By far the most challenging/time-consuming thing about learning a language is vocabulary aquisition, and the most efficient way for expanding vocabulary is reading, more or less. Don't worry too much about using the language actively (speaking, writing) unless you are at an advanced level.


----------



## Aramis (Mar 1, 2009)

clavichorder said:


> But I don't think my level is even high enough for conversation groups.


There is no such thing as level too low for conversational groups. I delayed my first attempt to participate in one for same reason as you and when I finally went there, it turned out there are total beginners, even people who don't speak the language at all and just came for company. You have big chance to meet some nice people who will guide you to say basic things that normally you try to get from tutorial book, just with real people it will be a thousand times more fun and memorable. Living experience with the language is the best and there is no reason why it shouldn't be your method from the very beginning.

Also, sing this every morning under the shower:


----------



## Dim7 (Apr 24, 2009)

Aren't conversation groups often "leveled"? So it depends. Definitely if conversation groups motivate you and they are not explicitly "super-advanced" ones, they would be a good way to learn. If you can't think of anything very motivating or interesting to read and you like the idea, it would be probably even better than reading, but I think reading is otherwise more efficient way for aquiring ridiculous amounts of words.


----------



## Blancrocher (Jul 6, 2013)

Some tips:

Use post-it notes (if your living situation permits it): put labels on everything around you in the foreign language, and/or stick English words on a wall with the foreign-language equivalent on the back. Replace them with other words as you master them.

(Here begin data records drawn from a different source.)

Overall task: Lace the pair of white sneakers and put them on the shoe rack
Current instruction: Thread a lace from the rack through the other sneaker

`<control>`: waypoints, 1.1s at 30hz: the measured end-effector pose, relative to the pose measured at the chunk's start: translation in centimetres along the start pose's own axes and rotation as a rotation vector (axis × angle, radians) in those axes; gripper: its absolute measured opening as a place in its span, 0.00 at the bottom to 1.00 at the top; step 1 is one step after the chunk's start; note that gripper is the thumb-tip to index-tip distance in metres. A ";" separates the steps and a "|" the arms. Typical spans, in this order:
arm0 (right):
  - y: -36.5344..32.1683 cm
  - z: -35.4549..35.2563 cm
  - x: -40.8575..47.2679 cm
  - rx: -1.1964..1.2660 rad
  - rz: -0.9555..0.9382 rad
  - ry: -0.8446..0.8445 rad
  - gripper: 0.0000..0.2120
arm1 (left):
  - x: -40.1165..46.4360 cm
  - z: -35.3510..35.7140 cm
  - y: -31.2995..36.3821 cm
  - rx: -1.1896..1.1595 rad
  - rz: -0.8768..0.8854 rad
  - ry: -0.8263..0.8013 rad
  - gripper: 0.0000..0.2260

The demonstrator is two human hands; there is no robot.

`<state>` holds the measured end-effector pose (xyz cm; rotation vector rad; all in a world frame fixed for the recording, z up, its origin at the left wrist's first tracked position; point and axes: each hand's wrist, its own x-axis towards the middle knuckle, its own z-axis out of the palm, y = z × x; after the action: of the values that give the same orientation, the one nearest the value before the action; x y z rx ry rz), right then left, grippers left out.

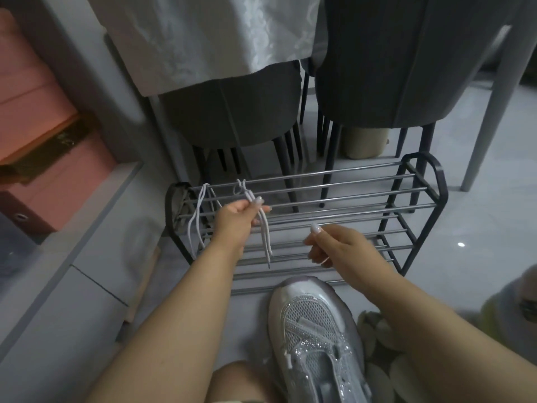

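A white sneaker point(316, 338) with a glittery mesh upper lies on the floor in front of me, toe toward the shoe rack point(418, 199), with no lace through its eyelets. My left hand point(236, 218) pinches a white shoelace point(264, 242) over the rack's top bars; its ends dangle below my fingers. A second white lace point(197, 219) hangs over the rack's left end. My right hand point(337, 245) hovers to the right above the rack's lower tier, fingers curled, holding nothing I can see. The other sneaker is not visible.
Two grey chairs point(232, 112) and a table with a white cloth point(209, 33) stand right behind the rack. Pink boxes point(43, 135) sit on the left beside a grey ledge. Slippers point(380, 341) lie by my right arm on the pale floor.
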<state>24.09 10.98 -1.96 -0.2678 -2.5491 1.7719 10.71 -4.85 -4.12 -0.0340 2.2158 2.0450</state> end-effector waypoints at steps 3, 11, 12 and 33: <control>-2.1 -0.3 -0.9 -0.032 -0.104 0.090 0.13 | -3.1 0.0 5.2 -0.031 0.161 -0.050 0.08; -7.9 -0.5 -4.5 -0.216 -0.352 0.103 0.11 | -12.5 0.6 13.3 -0.043 0.416 -0.153 0.09; -8.2 -0.8 -5.1 -0.224 -0.366 0.105 0.12 | -13.3 0.5 13.9 -0.041 0.433 -0.144 0.09; -10.2 -4.9 -13.1 0.035 -0.459 0.117 0.09 | -22.5 -3.3 18.9 -0.184 0.547 0.115 0.13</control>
<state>36.27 10.04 10.34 0.1951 -2.2585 1.5708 30.88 -8.14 17.27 0.5028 2.2789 2.5721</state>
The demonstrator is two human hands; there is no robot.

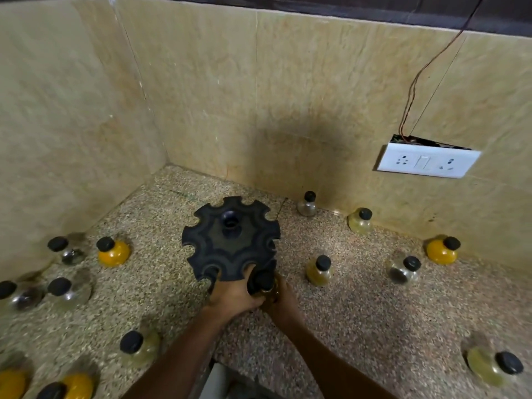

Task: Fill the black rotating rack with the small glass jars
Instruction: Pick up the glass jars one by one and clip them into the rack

Find language exchange partners online: use email and video chat as much as you can.

Download apps: there are lots of good free programs for acquiring vocab.

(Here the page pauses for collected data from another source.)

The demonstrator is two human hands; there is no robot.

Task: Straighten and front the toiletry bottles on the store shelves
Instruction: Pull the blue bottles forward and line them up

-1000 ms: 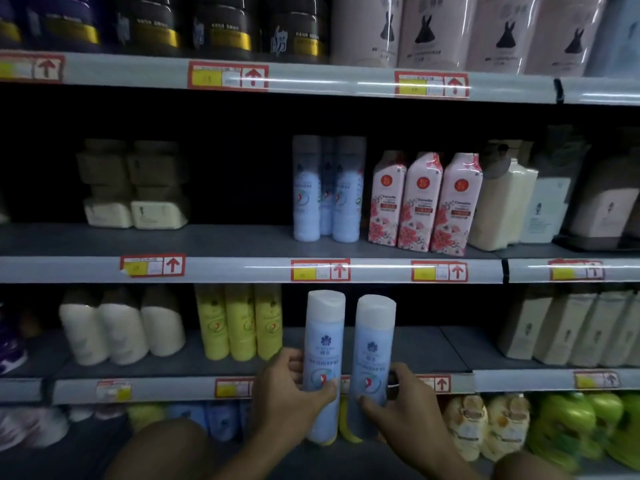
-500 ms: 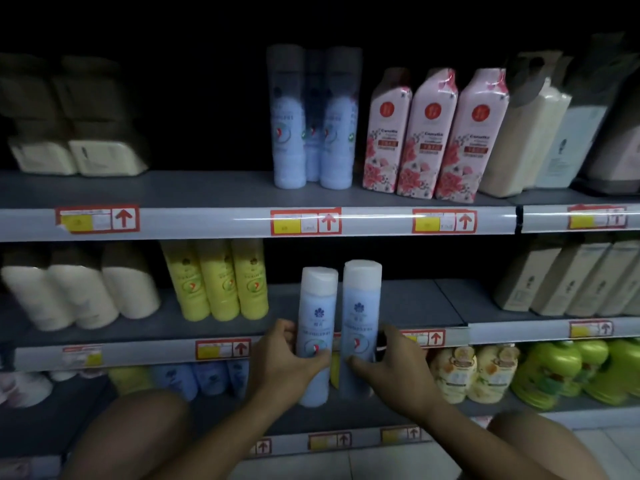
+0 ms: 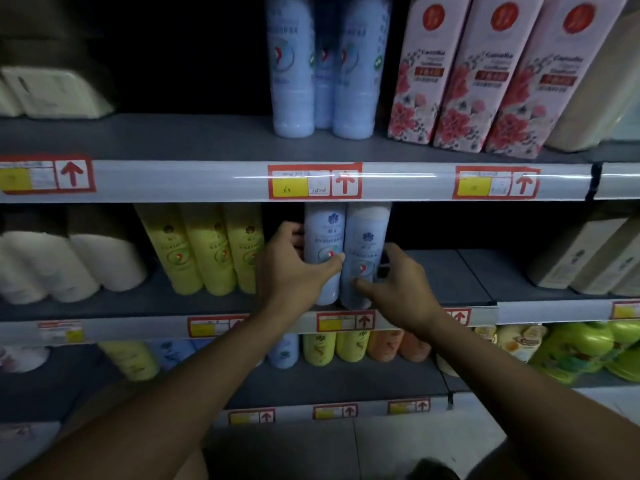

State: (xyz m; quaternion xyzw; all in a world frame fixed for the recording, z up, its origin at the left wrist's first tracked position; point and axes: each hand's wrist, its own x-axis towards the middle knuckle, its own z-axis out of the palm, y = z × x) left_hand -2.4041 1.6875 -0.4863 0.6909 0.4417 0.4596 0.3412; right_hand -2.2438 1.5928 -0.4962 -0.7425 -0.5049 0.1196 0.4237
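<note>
Two pale blue bottles stand side by side at the front of the middle shelf (image 3: 446, 282), just right of the yellow bottles. My left hand (image 3: 294, 268) grips the left blue bottle (image 3: 323, 237), thumb across its label. My right hand (image 3: 394, 285) holds the right blue bottle (image 3: 365, 237), thumb on its front and fingers round its right side. Both bottles stand upright, their caps hidden behind the shelf rail above.
Three yellow bottles (image 3: 207, 251) stand left of my left hand, white bottles (image 3: 69, 265) further left. Blue bottles (image 3: 294, 71) and pink floral cartons (image 3: 460, 81) fill the upper shelf. Beige boxes (image 3: 588, 261) sit at the right; bare shelf lies between them and my right hand.
Both hands carried the two blue bottles up from in front of the lower rail and onto the middle shelf. The view dropped and moved closer to the shelves.
</note>
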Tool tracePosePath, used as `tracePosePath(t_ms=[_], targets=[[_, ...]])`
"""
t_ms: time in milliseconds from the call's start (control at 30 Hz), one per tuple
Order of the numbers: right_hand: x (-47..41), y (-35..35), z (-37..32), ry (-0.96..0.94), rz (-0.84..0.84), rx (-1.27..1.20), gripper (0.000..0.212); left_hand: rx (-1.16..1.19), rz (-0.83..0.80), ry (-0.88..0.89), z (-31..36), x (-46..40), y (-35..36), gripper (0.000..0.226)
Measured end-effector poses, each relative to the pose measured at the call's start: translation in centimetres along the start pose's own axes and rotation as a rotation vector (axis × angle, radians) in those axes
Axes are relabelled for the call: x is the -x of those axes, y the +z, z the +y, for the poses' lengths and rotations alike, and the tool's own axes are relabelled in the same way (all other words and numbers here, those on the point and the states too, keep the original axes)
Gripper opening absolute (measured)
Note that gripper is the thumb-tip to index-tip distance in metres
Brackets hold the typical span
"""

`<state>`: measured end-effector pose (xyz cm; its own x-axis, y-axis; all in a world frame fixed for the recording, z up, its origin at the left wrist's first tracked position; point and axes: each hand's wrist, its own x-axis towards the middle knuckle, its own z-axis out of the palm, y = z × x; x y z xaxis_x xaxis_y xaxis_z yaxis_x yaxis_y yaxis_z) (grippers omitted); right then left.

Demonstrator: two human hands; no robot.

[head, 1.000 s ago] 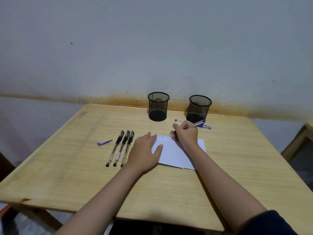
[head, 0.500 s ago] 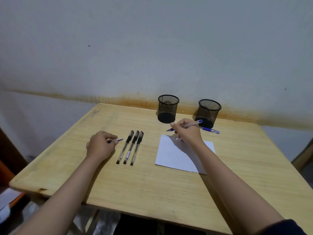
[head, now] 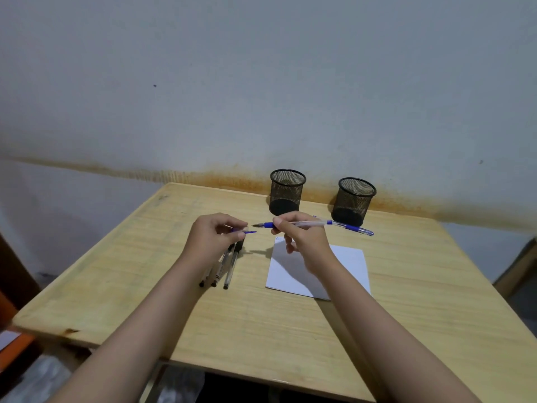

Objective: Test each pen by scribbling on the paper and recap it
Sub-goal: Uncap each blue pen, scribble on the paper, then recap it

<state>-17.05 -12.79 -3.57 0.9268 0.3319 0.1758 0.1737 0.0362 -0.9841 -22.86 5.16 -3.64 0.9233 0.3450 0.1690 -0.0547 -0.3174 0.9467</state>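
My right hand (head: pixel 302 239) holds an uncapped blue pen (head: pixel 305 223) level above the table, its tip pointing left. My left hand (head: pixel 213 238) pinches the blue pen cap (head: pixel 247 231), its open end a short gap from the pen tip. A white sheet of paper (head: pixel 345 266) lies under my right hand, with faint marks at its top left corner. Three black capped pens (head: pixel 229 271) lie side by side beneath my left hand, partly hidden by it. Another blue capped pen (head: pixel 356 229) lies behind the paper.
Two black mesh pen cups (head: pixel 287 191) (head: pixel 354 200) stand at the back of the wooden table (head: pixel 261 321), near the wall. Another wooden piece (head: pixel 517 269) shows at the right edge. Orange and white items (head: pixel 11 341) lie on the floor at the left.
My left hand left the paper, picked the blue cap off the table at the left and brought it up toward the pen tip. My right hand lifted the pen off the paper.
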Motion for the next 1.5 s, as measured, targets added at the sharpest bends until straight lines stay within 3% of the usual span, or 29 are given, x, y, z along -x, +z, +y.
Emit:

Listen to foreign-language audiobooks/news etc.

Find a good audio course (like Pimsleur, if you're a beginner).

Read constantly--you might start out with simplified texts (children's books, simplified news sites, etc.)

Translate from English into the foreign language.

Set a minimum amount of time you'll study daily, and keep to the routine.

If you ever _do_ get the chance to travel, look for an intensive course--casual "immersion" seldom does much.


----------



## Dim7 (Apr 24, 2009)

Blancrocher said:


> Download apps: there are lots of good free programs for acquiring vocab.


I have used a pop-up dictionary for Mozilla Firefox for learning Japanese. Very handy. Similar should exist for Spanish, you'd think...


----------



## Richannes Wrahms (Jan 6, 2014)

Youtube is your friend


----------



## GreenMamba (Oct 14, 2012)

Blancrocher said:


> Download apps: there are lots of good free programs for acquiring vocab.


I've been using (free) Duolingo to learn German (picking up where I dropped off in school many years ago).

It's a nice tool, but has its limitations. It works better for vocab than for grammar. You're pretty much on your own to piece together the rules of pronouns endings, for example. I think it helps to write the language as well, rather than just type on screen.

It tests your speech, although it isn't great.

So I'd recommend it or another app, but not as the only tool.


----------



## brotagonist (Jul 11, 2013)

Read, read, read!!!

Borrow a course from the library, or try Duolingo.

If you're near a university, the language departments often have a social room where current and ex students and an occasional prof drop in for a coffee and some chitchat.


----------



## Morimur (Jan 23, 2014)

clavichorder said:


> My resources and life situation is such now that I can't go to some immersion school in Costa Rica or Mexico to learn Spanish. I haven't studied in a while and consequently am really rusty. I run into similar blocks every time I try to study Spanish without any tutoring. Vocab doesn't often correspond literally as things would in a perfect and boring world so I find rummaging through a dictionary fairly useless at this point. It's possible that I just need a tutor and to do some conversational groups. But I don't think my level is even high enough for conversation groups. I wish I had the ability to guide my own studies, but I think I'm stuck. Any tips based on your experience?


Go hang out at the local Home Depot's parking lot. There are usually quite a few Hispanic gentlemen sitting around, seemingly having a fantastic time!


----------



## helenora (Sep 13, 2015)

agree with many tips here especially about "read, read, read"!
one more tip: get a good textbook for your level . if you are a beginner go through it from cover to cover and.....the most important ever !  as soon as you are able to read and comprehend start reading from original sources - newspapers, magazines, literature, poetry of course is the most difficult for every language learner , so sometimes I wonder why so many "teachers" recommend language learning through poems ??? well, I understand musicality and flexibility, etc of poetical language, but not for a beginner....it becomes just a waste of time.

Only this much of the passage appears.